A. Some women just stop having periods. Others experience symptoms, such as the following:
• A change in your menstrual cycle. This is one of the first signs of menopause. You may skip periods or they may occur closer together. Your flow may be lighter or heavier than usual.
• Hot flashes are the most common symptom of menopause. When you have a hot flash, you’ll feel warm from your chest to your head, often in wave-like sensations. Your skin may turn red and you may sweat. You may feel sick to your stomach and dizzy. You may also have a headache and feel like your heart is beating very fast and hard.
• Thinning of your vagina and vulva (the area around your vagina). Your vagina also loses its ability to produce as much lubrication (wetness) during sexual arousal. These changes can lead to pain during sex. You can use a cream (put in and around your vagina) or a lubricant prescribed by your doctor to make sex less painful.
• Urinary tract problems. You are more likely to have bladder and urinary tract infections during and after menopause. Talk to your doctor if you have to go to the bathroom often, feel an urgent need to urinate, feel a burning sensation when urinating or are not able to urinate.
• Headaches, night sweats, trouble sleeping and tiredness are other symptoms. Trouble sleeping and feeling tired may be caused by hot flashes and night sweats.
Q. Does menopause have emotional symptoms?
A. Many women experience emotional symptoms during menopause. These symptoms may include sadness, anxiety and loss of sleep. For some women, symptoms can be severe. If you find that you’re having emotional problems, talk to your doctor.
Q. What is hormone replacement therapy?
A. Hormone replacement therapy (HRT) involves taking estrogen alone or estrogen combined with another hormone, progestin. Some women have found that HRT can relieve symptoms such as hot flashes, vaginal dryness and some urinary problems. However, HRT is not for everyone. Talk to your doctor about the risks and benefits of HRT.
Q. What is osteoporosis?
A. In osteoporosis, the inside of the bones becomes porous from loss of calcium. This is called losing bone mass. Over time, this weakens the bones and makes them more likely to break.
Osteoporosis is much more common in women than in men. This is because women have less bone mass than men, tend to live longer and take in less calcium, and need the female hormone estrogen to keep their bones strong.
Once total bone mass has peaked—around age 35—all adults start to lose it. In women, the rate of bone loss speeds up after menopause, when estrogen levels fall.
Q. What are the signs of osteoporosis?
A. You may not know you have osteoporosis until you have serious signs. Signs include broken bones, low back pain or a hunched back. You may also get shorter over time because osteoporosis can cause your vertebrae (the bones in your spine) to collapse. These problems tend to occur after a lot of bone calcium has already been lost.

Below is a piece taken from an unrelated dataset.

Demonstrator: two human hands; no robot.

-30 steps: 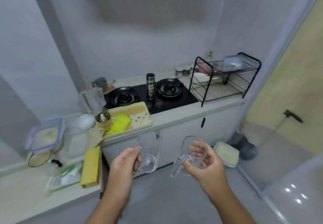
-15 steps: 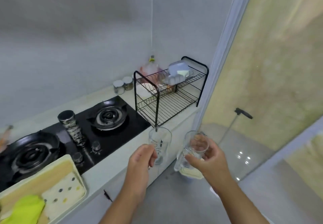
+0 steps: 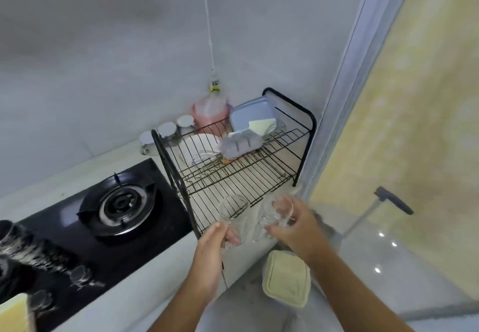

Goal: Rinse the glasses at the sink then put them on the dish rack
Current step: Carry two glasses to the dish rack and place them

Q. Am I at risk for osteoporosis?
A. Risk factors for osteoporosis include:
• Menopause before age 48
• Surgery to remove ovaries before menopause
• Not getting enough calcium
• Not getting enough exercise
• Osteoporosis in your family
• Alcohol abuse
• Thin body and small bone frame
• Hyperthyroidism .
• Long-term use of oral steroids
Q. Will I need a bone density test?
A. Check with your doctor. For many women, osteoporosis (or the risk of it) can be diagnosed without testing. When testing is appropriate, doctors use equipment that takes a “picture” of the bones to see if they are becoming porous.
Q. How much calcium do I need?
A. Before menopause, you need about 1,000 mg of calcium per day. After menopause, you need 1,000 mg of calcium per day if you’re taking estrogen and 1,500 mg of calcium per day if you’re not taking estrogen. It’s usually best to try to get calcium from food. Nonfat and low-fat dairy products are good sources of calcium. If you don’t get enough calcium from the food you eat, your doctor may suggest taking a calcium pill. Take it at meal time or with a sip of milk. Vitamin D and lactose (the natural sugar in milk) help your body absorb the calcium.
Tips to keep bones strong
• Eat a well-balanced diet with at least 1,000 mg of calcium a day.
• Quit smoking. Smoking makes osteoporosis worse.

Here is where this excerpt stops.